The past thirty years has seen an increase in the supply of cereals, which is noteworthy for the fact that traditional cereals of many developing countries such as millet, sorghum, and maize have been replaced by processed ‘global grains’ such as wheat or rice.[3] Highly processed grains such as white flour or white rice are digested exceedingly quickly, resulting in rapid changes in blood sugar, which in turn results in an overproduction of insulin, making the body hungry again. Put succinctly, foods of this nature (termed ‘high glycemic’) promote obesity and type 2 diabetes.[4]

The number of adults with diabetes has increased from 153 million in 1980 to 347 million in 2008. It is predicted that, by 2030, that number will rise to 472 million. While 70 per cent of these observed cases have been attributed to population growth and aging, there has clearly been a dramatic spread of this non-communicable disease. Granted, the increase in diabetes has not been limited to the developing world. According to a US Center for Disease Control publication, less than one per cent of the US population was diagnosed with diabetes in 1958 compared to over seven per cent in 2013.

It is commonly assumed that food aid is supposed to, at least nominally, benefit the recipient country. While it would be tremendously inaccurate to insinuate that US food aid programs have not been valuable, the United States can be—and should be—doing more to ensure that it is providing aid that is most beneficial to its recipient country and not just most profitable to its corporate suppliers. The most straightforward method of achieving this would be to tailor aid packages to specific recipient states, concentrating on traditional staple foods of the region rather than focusing on the export of US surplus agricultural commodities.

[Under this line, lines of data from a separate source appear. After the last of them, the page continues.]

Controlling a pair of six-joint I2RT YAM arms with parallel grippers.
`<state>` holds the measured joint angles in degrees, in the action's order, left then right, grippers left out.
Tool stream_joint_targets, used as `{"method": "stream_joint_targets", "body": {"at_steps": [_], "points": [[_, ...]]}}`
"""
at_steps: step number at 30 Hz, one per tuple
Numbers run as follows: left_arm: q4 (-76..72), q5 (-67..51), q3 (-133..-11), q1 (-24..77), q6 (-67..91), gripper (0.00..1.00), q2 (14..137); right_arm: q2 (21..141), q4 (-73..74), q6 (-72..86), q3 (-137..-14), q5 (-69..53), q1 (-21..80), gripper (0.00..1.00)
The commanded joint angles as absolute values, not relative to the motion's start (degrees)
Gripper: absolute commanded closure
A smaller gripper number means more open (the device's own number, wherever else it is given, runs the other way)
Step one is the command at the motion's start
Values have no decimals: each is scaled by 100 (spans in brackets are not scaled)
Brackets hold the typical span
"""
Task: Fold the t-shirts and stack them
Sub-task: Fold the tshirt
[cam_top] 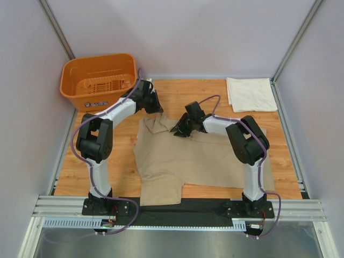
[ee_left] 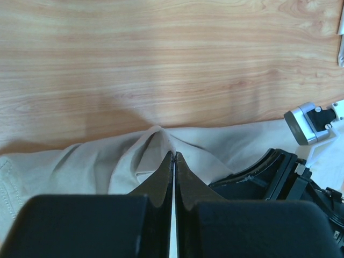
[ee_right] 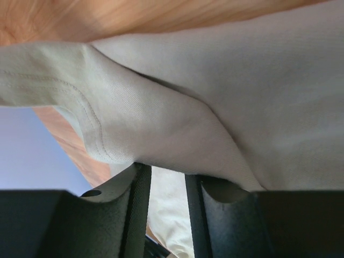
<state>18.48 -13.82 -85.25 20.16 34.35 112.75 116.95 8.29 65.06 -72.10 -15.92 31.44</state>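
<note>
Tan shirt (cam_top: 183,166) spread over the middle of the tabletop (cam_top: 215,94), seen from above. Lower part reaching the near edge, upper edge rumpled toward the far left. Cream shirt (cam_top: 250,94) folded flat in the far right corner, well apart, probably as the base of the stack. Basket (cam_top: 80,97) in the far left corner, off the cloth. Left gripper (cam_top: 156,107) down on the tan shirt's far left edge, right gripper (cam_top: 178,130) near it toward the middle. Both on the same stretch of cloth, likely placed for carrying that edge over in one fold.

From the left wrist: left gripper (ee_left: 173,157) clamped tight on a raised peak of tan shirt (ee_left: 80,161), cloth tented up to the tips and sloping away on both sides, bare tabletop (ee_left: 161,64) beyond. Pinched at a ridge, probably for lifting the whole edge with a small bite. Part of the right arm (ee_left: 309,123) close by on the right.

From the right wrist: right gripper (ee_right: 167,173) with a narrow gap between its fingers (ee_right: 141,193), a fold of tan shirt (ee_right: 242,97) draped across the tips, stitched seam (ee_right: 91,118) to the left. Paler cloth visible down through the gap — no firm pinch to be made out, so hard to call a hold. Fold unfinished and stacking not yet begun, by the look of it.
</note>
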Motion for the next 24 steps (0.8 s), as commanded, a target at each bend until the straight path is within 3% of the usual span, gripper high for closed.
{"method": "stream_joint_targets", "body": {"at_steps": [1, 11, 21, 24], "points": [[1617, -1494, -8447, 1995, 3366, 100, 11136, 11742, 870, 6943, -7418, -1108, 3173, 68], [1485, -1582, -8253, 1995, 3410, 100, 11083, 11962, 1274, 7224, -7699, -809, 3208, 75], [1555, -1556, -8165, 1995, 3322, 100, 11030, 12050, 1652, 7067, -7884, -844, 3226, 99], [1564, -1556, -8121, 2004, 3270, 100, 10978, 12032, 1705, 6926, -7963, -905, 3226, 100]]}}
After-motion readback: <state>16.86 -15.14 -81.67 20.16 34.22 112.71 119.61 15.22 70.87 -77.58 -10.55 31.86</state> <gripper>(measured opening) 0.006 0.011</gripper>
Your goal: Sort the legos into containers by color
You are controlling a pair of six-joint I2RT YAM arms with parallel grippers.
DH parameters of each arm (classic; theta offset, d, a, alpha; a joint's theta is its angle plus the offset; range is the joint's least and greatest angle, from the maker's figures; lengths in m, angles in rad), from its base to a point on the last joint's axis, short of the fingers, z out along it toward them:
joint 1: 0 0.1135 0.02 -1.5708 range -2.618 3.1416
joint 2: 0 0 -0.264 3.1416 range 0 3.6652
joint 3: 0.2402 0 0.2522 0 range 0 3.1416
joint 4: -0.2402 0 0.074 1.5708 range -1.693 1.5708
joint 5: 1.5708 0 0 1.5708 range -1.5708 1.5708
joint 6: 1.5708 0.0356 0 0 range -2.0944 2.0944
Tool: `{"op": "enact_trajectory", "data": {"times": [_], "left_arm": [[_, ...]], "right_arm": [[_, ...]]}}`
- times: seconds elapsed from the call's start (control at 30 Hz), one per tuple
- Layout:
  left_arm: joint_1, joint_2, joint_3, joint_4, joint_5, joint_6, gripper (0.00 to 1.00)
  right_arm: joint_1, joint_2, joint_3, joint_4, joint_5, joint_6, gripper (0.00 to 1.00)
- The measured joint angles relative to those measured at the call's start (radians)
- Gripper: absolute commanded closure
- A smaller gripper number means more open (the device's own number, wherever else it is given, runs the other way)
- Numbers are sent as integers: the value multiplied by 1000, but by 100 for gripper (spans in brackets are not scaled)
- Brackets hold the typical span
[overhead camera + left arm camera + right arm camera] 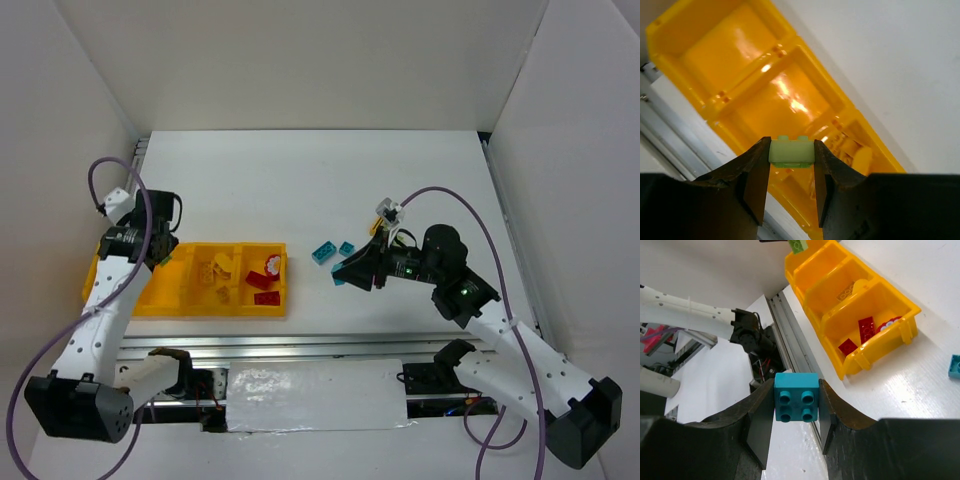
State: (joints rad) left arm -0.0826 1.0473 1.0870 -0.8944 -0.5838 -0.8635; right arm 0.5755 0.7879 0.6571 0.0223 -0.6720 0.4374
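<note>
The yellow four-compartment tray lies at the front left. Its right end compartment holds red legos; the one beside it holds yellow legos. My left gripper hovers over the tray's left half, shut on a light green lego above an empty compartment. My right gripper is to the right of the tray, shut on a teal-blue lego and holding it above the table. Two more teal legos lie on the table just beyond it.
An aluminium rail runs along the near table edge, just in front of the tray. White walls close in the back and both sides. In the right wrist view the tray shows red legos and one loose teal lego.
</note>
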Motion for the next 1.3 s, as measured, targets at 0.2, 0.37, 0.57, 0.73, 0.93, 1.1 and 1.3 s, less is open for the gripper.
{"op": "enact_trajectory", "data": {"times": [0.2,0.37,0.57,0.73,0.93,1.1,1.3], "left_arm": [[64,138,-38,-37,-124,-165,100],[69,200,-121,-24,-138,-238,93],[74,274,-127,-28,-156,-314,19],[74,268,-137,-20,-156,-341,0],[74,159,-142,20,-99,-278,1],[75,-47,-146,117,55,-106,0],[80,-216,-191,298,573,150,2]], "right_arm": [[0,10,-13,1,-20,10,100],[0,9,-22,8,-24,10,100],[0,10,-30,8,-32,10,100],[0,12,-30,8,-38,10,100],[0,30,-30,16,-40,18,100],[0,61,-30,39,-34,50,100],[1,143,-37,130,9,177,100]]}}
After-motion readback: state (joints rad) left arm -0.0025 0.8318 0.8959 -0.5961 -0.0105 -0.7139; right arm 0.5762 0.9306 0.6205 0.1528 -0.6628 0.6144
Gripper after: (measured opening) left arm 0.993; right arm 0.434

However, there are serious obstacles in the way of realizing this recommendation. At its most basic, substantial reform would entail a drastic shift in US aid policy. The good news is that such a shift would also address some of the more common criticisms of US food aid policy, namely its tendency to profit large corporations at the expense of the American taxpayer and those in the recipient state. These issues would be resolved, or at least significantly ameliorated, by the large-scale reduction of in-kind transfers in favor of cash-based assistance devoted to purchasing traditional staples cultivated locally. However, any comprehensive legislative approach to reforming food aid programs would face opposition from corporate interests, as agricultural conglomerates receive millions of dollars in compensation for commodities given as aid by the United States.

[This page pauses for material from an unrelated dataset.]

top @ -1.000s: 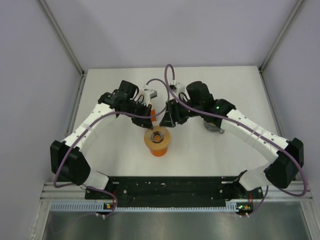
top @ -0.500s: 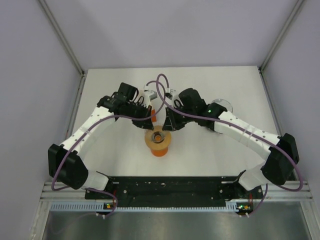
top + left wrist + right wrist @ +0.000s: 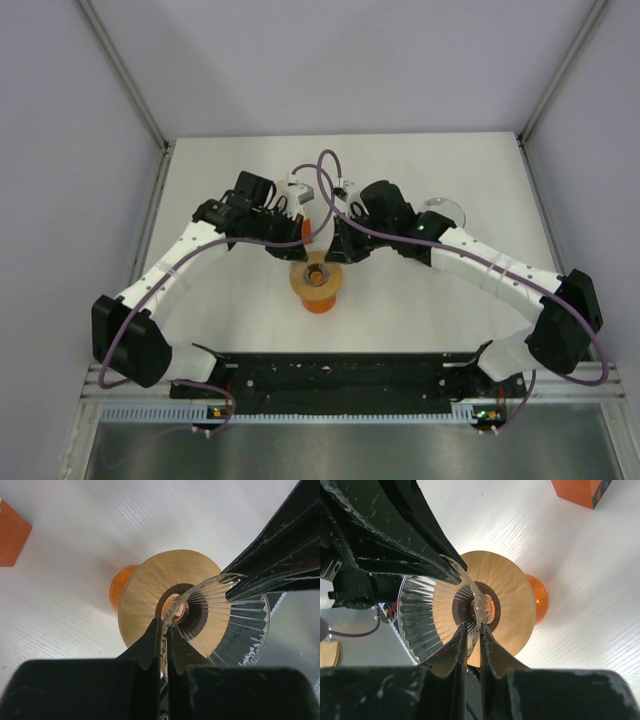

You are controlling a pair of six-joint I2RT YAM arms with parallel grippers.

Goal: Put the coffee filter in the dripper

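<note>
Right, I am looking down on the white desk (image 3: 430,300), where the dripper (image 3: 318,300) is standing upright near the middle, a little beyond the arm bases, its tan ring facing up. The ribbed coffee filter (image 3: 235,625) is hanging tilted just over it, its narrow end pointing at the dark centre hole; I cannot tell whether it is touching the ring. The left pincer (image 3: 164,627) is gripping the filter's rim from the left, jaws almost together with only the thin wall between them. The right pincer (image 3: 472,630) is pinching the opposite rim the same way from the right. A small orange carton (image 3: 11,540) is sitting on the far side of the dripper, apart from it.
</note>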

In spite of such hurdles, it is important to remember that the fundamental purpose of food aid is to, well, aid the recipients. The food aid policy of the United States, as it stands today, has somewhat sacrificed this goal by tying food aid to domestic agricultural surpluses. While a turn to cash-based assistance focused on reasonably local procurement of traditional staples would by no means address every criticism of US food aid, it could play an understated yet profound role in preventing an increase in non-communicable diseases in the developing world. One would hope that such rationale would suffice to alter US aid strategy, but vested corporate interest and a lack of legislative impetus make such change unlikely in the near future.

[1] Chopra, Mickey. “Globalization and Food: Implications for the Promotion of “Healthy” Diets.” In Globalization, diets and noncommunicable diseases. Geneva: World Health Organization (200): 7.

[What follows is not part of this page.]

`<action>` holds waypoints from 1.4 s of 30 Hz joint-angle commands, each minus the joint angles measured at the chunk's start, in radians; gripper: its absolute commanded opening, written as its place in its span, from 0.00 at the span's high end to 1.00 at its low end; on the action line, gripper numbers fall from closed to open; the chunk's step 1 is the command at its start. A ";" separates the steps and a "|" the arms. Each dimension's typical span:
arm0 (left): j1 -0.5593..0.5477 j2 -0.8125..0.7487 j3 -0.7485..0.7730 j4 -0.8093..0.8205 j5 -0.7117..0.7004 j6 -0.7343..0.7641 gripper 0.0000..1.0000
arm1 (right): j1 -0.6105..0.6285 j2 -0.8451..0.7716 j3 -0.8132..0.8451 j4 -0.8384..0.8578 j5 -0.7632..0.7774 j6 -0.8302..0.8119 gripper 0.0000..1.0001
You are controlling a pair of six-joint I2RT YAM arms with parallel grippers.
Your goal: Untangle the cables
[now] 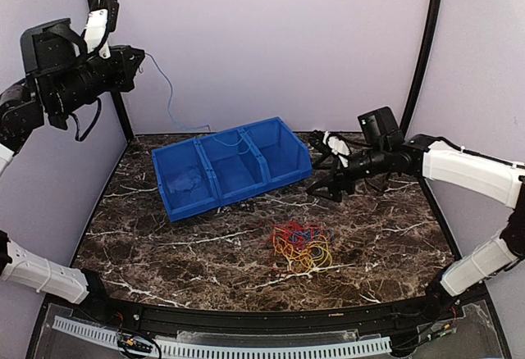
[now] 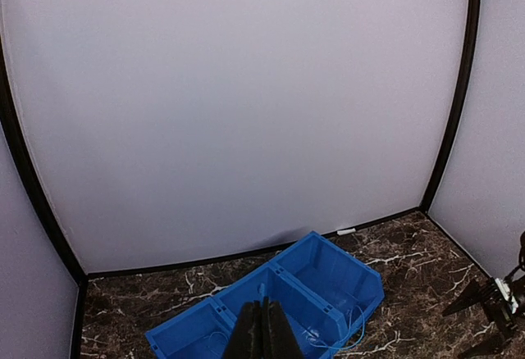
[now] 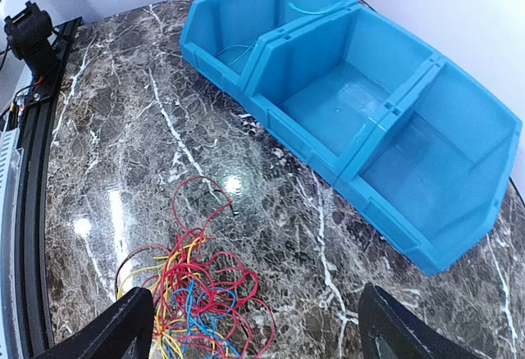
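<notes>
Obs. 1: The left gripper (image 1: 141,57) was raised high at the far left, its fingers pressed together. They appeared pinched on a thin blue cable (image 1: 170,101) that ran down into the blue bin (image 1: 238,193).

Obs. 2: The right gripper (image 3: 256,302) hung low over the table (image 1: 164,252) with its fingers well apart and nothing between them.

Obs. 3: The cables (image 3: 193,293), a knot of red, yellow and blue strands, lay on the marble just under the right gripper. They were near the bin but apart from it. 1 red strand (image 3: 205,191) looped out toward the bin.

Risks (judgement):
1. Closing on the knot's middle would likely catch several strands at once. The whole bundle would then lift and tighten rather than separate.
2. The strands lay flat on hard marble, so a low approach could scrape the fingertips and a high one could miss.
3. More pull from the left arm could drag or tip the light bin, or the thin cable could slip from the pinch.

Writing: No brand, label or text could be read in any of the 3 views. A white tag (image 1: 332,142) on the right arm was too small to make out.
</notes>
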 commanded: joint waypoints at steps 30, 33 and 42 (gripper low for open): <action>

[2] Diven, Polly J. “The domestic determinants of US food aid policy.” Food Policy 26 (2001): 471.

[3] Uusitalo, Ulla, Pirjo Pietinen, and Pekka Puska. “Dietary Transition in Developing Countries: Challenges for Chronic Disease Prevention.” In Globalization, diets and noncommunicable diseases. Geneva: World Health Organization (200): 5.

[4] Lieberman, Daniel. The Story of the Human Body: Evolution, Health and Disease. London: Allen Lane. 2013. Kindle Edition, location 3792.